● **What this task involves**:
Word for word, copy the data that follows and skip its pictures.

══ Data

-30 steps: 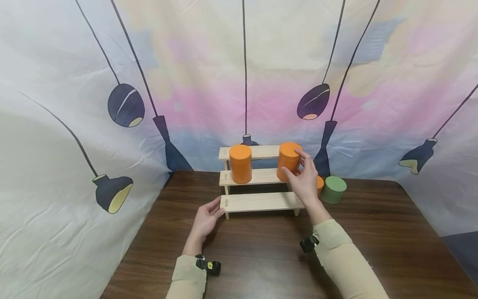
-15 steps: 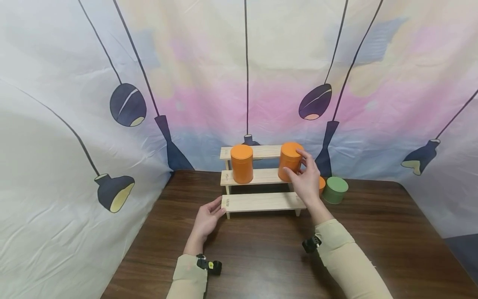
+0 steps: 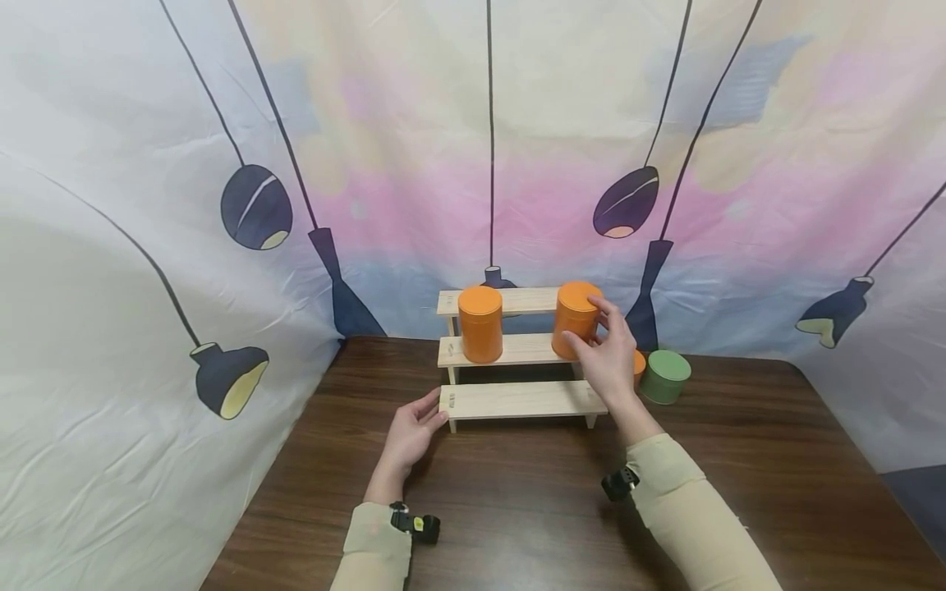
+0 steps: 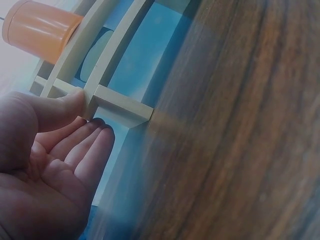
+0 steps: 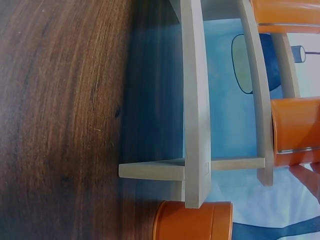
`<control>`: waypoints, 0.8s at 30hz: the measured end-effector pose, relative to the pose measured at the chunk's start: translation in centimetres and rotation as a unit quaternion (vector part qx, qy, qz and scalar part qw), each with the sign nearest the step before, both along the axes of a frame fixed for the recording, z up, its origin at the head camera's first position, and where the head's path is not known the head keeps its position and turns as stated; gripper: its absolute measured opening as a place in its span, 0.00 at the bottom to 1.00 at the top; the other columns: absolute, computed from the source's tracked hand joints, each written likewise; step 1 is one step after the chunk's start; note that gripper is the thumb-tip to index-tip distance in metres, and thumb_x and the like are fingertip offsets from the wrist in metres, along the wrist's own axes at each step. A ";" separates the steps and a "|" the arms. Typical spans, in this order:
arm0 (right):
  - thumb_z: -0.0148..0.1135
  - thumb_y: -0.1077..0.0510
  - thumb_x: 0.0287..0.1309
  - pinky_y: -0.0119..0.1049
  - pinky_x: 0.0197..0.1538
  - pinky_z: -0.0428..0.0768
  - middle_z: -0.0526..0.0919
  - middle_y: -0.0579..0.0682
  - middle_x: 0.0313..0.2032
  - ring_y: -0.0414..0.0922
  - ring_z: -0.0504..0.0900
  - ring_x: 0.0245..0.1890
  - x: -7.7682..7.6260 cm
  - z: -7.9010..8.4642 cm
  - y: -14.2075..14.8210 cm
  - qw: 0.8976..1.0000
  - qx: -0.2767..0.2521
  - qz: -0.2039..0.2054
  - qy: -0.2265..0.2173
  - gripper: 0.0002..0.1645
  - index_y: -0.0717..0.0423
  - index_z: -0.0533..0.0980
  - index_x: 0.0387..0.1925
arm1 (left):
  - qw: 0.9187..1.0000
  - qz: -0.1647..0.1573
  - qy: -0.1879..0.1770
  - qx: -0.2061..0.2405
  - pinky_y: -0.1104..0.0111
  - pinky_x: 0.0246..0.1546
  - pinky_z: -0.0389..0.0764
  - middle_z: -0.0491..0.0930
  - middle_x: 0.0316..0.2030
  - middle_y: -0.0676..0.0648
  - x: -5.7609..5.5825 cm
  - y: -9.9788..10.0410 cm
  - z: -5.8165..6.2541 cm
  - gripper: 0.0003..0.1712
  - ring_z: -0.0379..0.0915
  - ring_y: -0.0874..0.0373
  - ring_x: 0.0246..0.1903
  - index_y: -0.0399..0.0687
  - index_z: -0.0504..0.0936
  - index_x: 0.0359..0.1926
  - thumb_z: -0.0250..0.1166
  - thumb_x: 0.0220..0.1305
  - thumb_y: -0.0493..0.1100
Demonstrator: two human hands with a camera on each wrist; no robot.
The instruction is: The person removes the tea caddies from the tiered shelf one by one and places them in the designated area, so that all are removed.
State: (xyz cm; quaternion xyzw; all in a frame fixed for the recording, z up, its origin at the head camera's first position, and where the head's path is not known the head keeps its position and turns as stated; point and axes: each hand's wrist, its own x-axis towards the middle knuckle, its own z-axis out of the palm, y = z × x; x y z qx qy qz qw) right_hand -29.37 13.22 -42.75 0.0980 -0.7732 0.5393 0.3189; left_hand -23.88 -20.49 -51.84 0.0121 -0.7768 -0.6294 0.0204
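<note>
A three-tier wooden display stand (image 3: 525, 400) stands on the dark table. My left hand (image 3: 410, 431) pinches the left end of its lowest board; in the left wrist view the thumb (image 4: 62, 110) lies at the board's end and the fingers are below it. Two orange lidded tins are upright on the middle tier: the left tin (image 3: 480, 324) by itself, the right tin (image 3: 572, 320) in the grip of my right hand (image 3: 609, 353). The right wrist view has that right tin (image 5: 297, 130) seated against the board, with only fingertips (image 5: 307, 180) of the hand showing.
A green tin (image 3: 666, 377) stands on the table (image 3: 517, 501) to the right of the stand. Another orange tin (image 3: 639, 368), partly hidden by my right hand, is between it and the stand. A cloth backdrop (image 3: 414, 164) printed with lamps hangs close behind.
The head view has shifted very slightly. Both hands, the stand and the tins keep their places relative to each other.
</note>
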 end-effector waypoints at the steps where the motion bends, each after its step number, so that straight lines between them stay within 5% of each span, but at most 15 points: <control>1: 0.82 0.64 0.58 0.62 0.59 0.86 0.77 0.62 0.66 0.62 0.80 0.65 0.0 0.0 0.0 1.000 -0.001 -0.001 0.001 0.41 0.52 0.73 0.71 | 1.000 0.000 0.000 -0.001 0.55 0.67 0.77 0.75 0.71 0.36 0.0 0.0 0.0 0.29 0.74 0.42 0.70 0.34 0.75 0.73 0.66 0.75 0.33; 24: 0.83 0.65 0.55 0.66 0.58 0.84 0.78 0.58 0.66 0.60 0.81 0.64 1.0 0.8 2.1 0.999 -0.034 -0.011 0.023 0.43 0.54 0.74 0.71 | 1.000 -0.005 0.005 -0.005 0.54 0.68 0.77 0.75 0.71 0.36 0.1 -0.1 0.0 0.29 0.73 0.42 0.70 0.35 0.75 0.74 0.66 0.75 0.34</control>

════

● **Result for this exercise**:
-30 steps: 
-15 steps: 
+0 steps: 
+0 steps: 
+0 steps: 
`<control>`: waypoints, 0.8s at 30hz: the measured end-effector pose, relative to the pose measured at the chunk's start: translation in centimetres and rotation as a unit quaternion (vector part qx, qy, qz and scalar part qw), each with the sign nearest the step before, both along the axes of a frame fixed for the recording, z up, its origin at the head camera's first position, and where the head's path is not known the head keeps its position and turns as stated; gripper: its absolute measured opening as a place in its span, 0.00 at the bottom to 1.00 at the top; the other columns: absolute, computed from the source's tracked hand joints, each written likewise; step 1 is one step after the chunk's start; note that gripper is the thumb-tip to index-tip distance in metres, and thumb_x and the like are fingertip offsets from the wrist in metres, along the wrist's own axes at each step. A ";" separates the steps and a "|" the arms. Typical spans, in this order:
arm0 (right):
  - thumb_z: -0.0148..0.1135
  - thumb_y: -0.1077..0.0510
  - thumb_x: 0.0287..0.1309
  - pinky_y: -0.0119..0.1049
  - pinky_x: 0.0197..0.1538
  - pinky_z: -0.0428..0.0768
  - middle_z: -0.0526..0.0919
  - middle_y: -0.0579..0.0682
  - middle_x: 0.0313..0.2032
  - ring_y: -0.0414..0.0922
  - ring_z: -0.0504..0.0900
  - ring_x: 0.0245..0.1890
  - x: -7.7682..7.6260 cm
  - z: -7.9010..8.4642 cm
  - y: -14.2075..14.8210 cm
  - qw: 0.8976..1.0000
  - qx: -0.2767..0.2521
  - qz: -0.2039..0.2054
  - qy: -0.2265..0.2173
  - gripper: 0.0002..0.1645
  - index_y: -0.0717..0.0423
  - index_z: -0.0533..0.0980
  - index_x: 0.0387..0.1925
arm1 (left):
  - qw: 0.9187..1.0000
  - qz: -0.1647..0.1573
  - qy: -0.1879..0.1770
  - qx: -0.2061..0.2405
  - pinky_y: -0.1104..0.0111
  - pinky_x: 0.0246..0.1546
  - pinky_z: -0.0389..0.0764
  - middle_z: -0.0491..0.0930
  - middle_x: 0.0316..0.2030
  - middle_y: -0.0676..0.0648
  - x: -5.7609..5.5825 cm
  - y: -9.9788..10.0410 cm
  - z: -5.8165..6.2541 cm
  - gripper: 0.0003..0.1712
  - ring_z: -0.0379..0.0915
  - ring_y: -0.0874..0.0373
  - ring_x: 0.0246..0.1903
  - index_y: -0.0399..0.0687
  - index_z: -0.0504..0.0936
  - index_x: 0.0359..0.1926
  - thumb_z: -0.0250..0.1166
  - thumb_x: 0.0220..0.1305
  - thumb_y: -0.0493..0.1100
Demonstrator: two human hands with a camera on each wrist; no robot.
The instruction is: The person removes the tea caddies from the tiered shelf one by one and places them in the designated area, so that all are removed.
State: (xyz cm; quaternion xyzw; all in a frame fixed for the recording, z up, its origin at the head camera's first position, and where the head's path is not known the head keeps its position and turns as stated; point and axes: each hand's wrist, its own x-axis towards the middle knuckle, its own z-axis out of the palm, y = z × x; x y z qx qy qz qw) right_hand -29.37 13.22 -42.75 0.0980 -0.7732 0.5393 0.3189; left_hand -23.88 -20.49 -51.84 0.0121 -0.7768 -0.6294 0.0204
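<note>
A three-tier wooden display stand (image 3: 525, 400) stands on the dark table. My left hand (image 3: 410, 431) pinches the left end of its lowest board; in the left wrist view the thumb (image 4: 62, 110) lies at the board's end and the fingers are below it. Two orange lidded tins are upright on the middle tier: the left tin (image 3: 480, 324) by itself, the right tin (image 3: 572, 320) in the grip of my right hand (image 3: 609, 353). The right wrist view has that right tin (image 5: 297, 130) seated against the board, with only fingertips (image 5: 307, 180) of the hand showing.
A green tin (image 3: 666, 377) stands on the table (image 3: 517, 501) to the right of the stand. Another orange tin (image 3: 639, 368), partly hidden by my right hand, is between it and the stand. A cloth backdrop (image 3: 414, 164) printed with lamps hangs close behind.
The head view has shifted very slightly. Both hands, the stand and the tins keep their places relative to each other.
</note>
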 end-effector waypoints at the steps where the motion bends, each after its step number, so that straight lines between them stay within 5% of each span, but at most 15 points: <control>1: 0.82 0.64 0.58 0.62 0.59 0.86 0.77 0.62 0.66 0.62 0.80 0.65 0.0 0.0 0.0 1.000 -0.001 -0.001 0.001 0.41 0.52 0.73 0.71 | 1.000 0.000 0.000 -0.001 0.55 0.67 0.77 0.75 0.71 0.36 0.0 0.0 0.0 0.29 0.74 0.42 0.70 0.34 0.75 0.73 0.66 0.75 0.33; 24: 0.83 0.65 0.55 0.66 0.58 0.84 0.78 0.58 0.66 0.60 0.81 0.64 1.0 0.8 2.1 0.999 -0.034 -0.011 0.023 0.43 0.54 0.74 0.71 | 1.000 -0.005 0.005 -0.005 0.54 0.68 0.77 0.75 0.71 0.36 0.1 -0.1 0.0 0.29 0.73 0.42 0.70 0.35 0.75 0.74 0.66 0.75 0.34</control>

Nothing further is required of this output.